…Maar Klazine, als mensen onzeker zijn hè, dan trekken ze zich terug als ze het gevoel hebben dat ze ernaast zitten… dan gaan ze wat mij betreft niet heel hard roepen dat ze het toch wel goed bedoeld hebben… en dat het toch heel vaak goed gaat… dat het mis is gegaan omdat ze zich zo onzeker voelden… Nee, als je je onzeker voelt dan wil je het liefst onzichtbaar zijn en jezelf nooit meer laten horen.
Het bovenstaande moment gaf voor mij de doorslag in mijn herstelproces op weg naar het omarmen van ‘niet-perfect’ hoeven zijn. Ik ben mijn coach nog altijd dankbaar voor dat moment. Het heeft mij ruimte gegeven om te mogen zijn wie ik ben en het was de start van minder hard mijn best ‘moeten’ doen.
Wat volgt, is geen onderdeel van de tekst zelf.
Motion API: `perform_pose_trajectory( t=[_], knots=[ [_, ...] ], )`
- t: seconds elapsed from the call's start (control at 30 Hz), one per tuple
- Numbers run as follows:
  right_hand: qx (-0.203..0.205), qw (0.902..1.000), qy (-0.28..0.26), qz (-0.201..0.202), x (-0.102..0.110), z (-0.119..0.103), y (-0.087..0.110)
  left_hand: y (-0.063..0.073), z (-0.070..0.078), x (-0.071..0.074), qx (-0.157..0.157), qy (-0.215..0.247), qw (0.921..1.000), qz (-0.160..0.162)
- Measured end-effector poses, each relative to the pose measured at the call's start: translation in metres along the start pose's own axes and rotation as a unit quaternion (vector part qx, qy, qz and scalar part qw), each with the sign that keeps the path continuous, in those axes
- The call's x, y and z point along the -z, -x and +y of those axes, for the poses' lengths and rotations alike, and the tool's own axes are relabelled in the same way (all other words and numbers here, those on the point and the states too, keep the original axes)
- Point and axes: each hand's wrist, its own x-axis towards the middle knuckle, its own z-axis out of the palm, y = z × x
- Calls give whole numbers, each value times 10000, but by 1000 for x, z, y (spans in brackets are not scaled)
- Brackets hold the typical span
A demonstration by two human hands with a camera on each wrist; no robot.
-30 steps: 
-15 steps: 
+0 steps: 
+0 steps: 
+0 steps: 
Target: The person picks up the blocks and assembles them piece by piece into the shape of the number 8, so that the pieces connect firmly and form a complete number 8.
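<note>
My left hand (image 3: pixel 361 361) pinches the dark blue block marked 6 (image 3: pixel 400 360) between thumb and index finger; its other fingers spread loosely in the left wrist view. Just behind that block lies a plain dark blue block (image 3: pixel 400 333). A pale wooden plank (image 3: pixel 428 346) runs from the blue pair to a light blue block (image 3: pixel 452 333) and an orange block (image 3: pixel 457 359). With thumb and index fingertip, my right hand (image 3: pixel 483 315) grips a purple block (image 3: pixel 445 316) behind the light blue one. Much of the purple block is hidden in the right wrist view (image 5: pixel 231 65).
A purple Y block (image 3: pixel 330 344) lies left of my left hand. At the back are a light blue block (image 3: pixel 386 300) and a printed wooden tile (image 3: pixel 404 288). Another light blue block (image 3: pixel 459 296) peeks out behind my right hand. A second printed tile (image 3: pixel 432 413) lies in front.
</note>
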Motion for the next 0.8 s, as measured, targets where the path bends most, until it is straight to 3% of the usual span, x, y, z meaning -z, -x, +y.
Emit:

Veel mensen zullen het herkennen. Zowel het eerste, als het tweede. Ik kom er namelijk achter – nu ik zelf meer mensen begeleid – dat er mensen zijn die als gevolg van hun levensloop zich terugtrekken als ze onzeker worden of mensen die juist heel hard gaan voordoen alsof alles goed is. Of je het allebei onzeker kan noemen laat ik even in het midden. Het lijkt in ieder geval voor de buitenwereld niet allebei op onzekerheid.
Er gingen jaren aan vooraf waarop mijn coach mij probeerde duidelijk te maken dat mijn houding geen onzekerheid maar juist perfectie en zelfs arrogantie uitstraalde. Ik begreep het niet. Keer op keer probeerde ik weer te bewijzen dat ik goed genoeg was en daar ging ik ver in. Heel ver. Ik kon iemand eindeloos benaderen om maar te horen dat het goed was. Ik werd boos als ik het niet goed had gedaan en wilde diegene die mij daarop aansprak overtuigen van het feit dat ik toch wel heel hard mijn best deed. Waarmee ik uitstraalde dat ik juist vond dat ik het goed had gedaan. In plaats van dat ik dacht: ‘Ach ja, ze hebben ook gelijk, ik kan ook niks goed doen.’ Wat je bij onzekerheid zou verwachten.
In mijn vak ga ik ervan uit dat er geen goede of foute manieren zijn. De één komt op basis van zijn levensloop op de ene variant uit, de ander op de andere.
Ik leerde in mijn leven dat ik nooit goed genoeg kon zijn. Dat was voor mij de reden om te bewijzen dat ik dat wel was. Ik kon mij niet voorstellen dat ik ooit zou toegeven dat ik iets niet goed had gedaan. Tot ik na de bovenstaande les leerde dat ik pas echt goed genoeg was als ik het kon geloven. Als ik kon geloven dat ik er nog steeds mag zijn als ik fouten maakt. Dat anderen er nog steeds zijn als ik niet perfect ben.
Misschien wel júist als ik niet perfect ben… want dat was de mooiste les. Omgaan met ‘perfecte’ mensen is niet eenvoudig. Omgaan met mensen die kunnen toegeven dat ze fouten maken en desondanks in zichzelf geloven dat is een bijzonder cadeau.